*** Opening Data block ***

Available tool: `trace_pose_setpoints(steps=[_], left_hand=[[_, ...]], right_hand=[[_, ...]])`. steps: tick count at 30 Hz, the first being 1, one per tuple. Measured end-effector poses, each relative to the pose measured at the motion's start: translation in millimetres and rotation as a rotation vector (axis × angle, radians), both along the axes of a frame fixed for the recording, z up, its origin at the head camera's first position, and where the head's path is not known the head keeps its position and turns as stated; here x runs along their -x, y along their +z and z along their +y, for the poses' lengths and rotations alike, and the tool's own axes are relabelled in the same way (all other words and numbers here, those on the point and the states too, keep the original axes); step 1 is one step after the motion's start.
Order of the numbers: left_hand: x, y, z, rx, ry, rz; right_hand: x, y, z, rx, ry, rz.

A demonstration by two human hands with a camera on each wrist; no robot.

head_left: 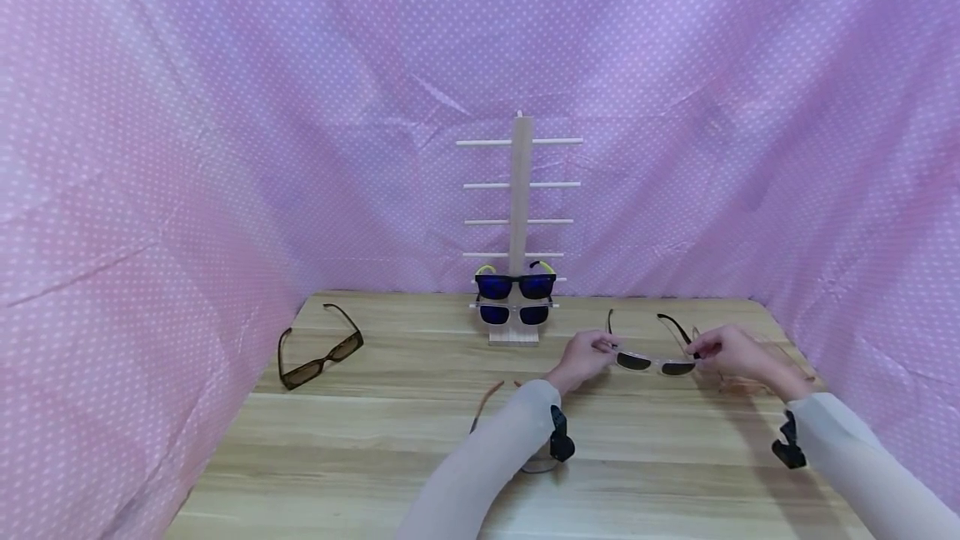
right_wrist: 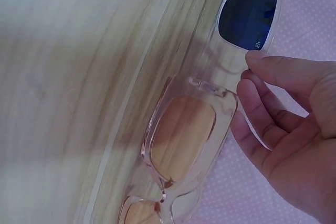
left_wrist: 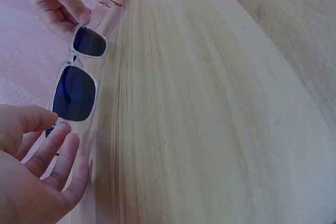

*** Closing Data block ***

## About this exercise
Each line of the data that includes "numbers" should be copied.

## Answer section
Available tool: `trace_pose_setpoints(steps=[_], left_hand=[[_, ...]], right_hand=[[_, ...]])`. steps: tick count at 30 Hz, the first being 1, one per tuple. Measured end-effector poses, each relative to the pose measured at the motion's start: translation in millimetres and rotation as a rotation vector (axis × angle, radians), both along the axes of a frame fixed for the recording, z up, its origin at the head camera's first position, and where the head's path is not known the head keeps its position and turns as stated; here x runs along their -x, y along their +z and z along their +y, for the poses' lengths and rotations alike, and the tool's own axes are relabelled in the same way (all other words and numbers here, those on the point and the states too, keep the original axes); step 1 is one step after the motion's start.
Order of the numbers: left_hand: x, y, z, rx, ry, rz; right_hand: x, y, z, rx, ry, rz.

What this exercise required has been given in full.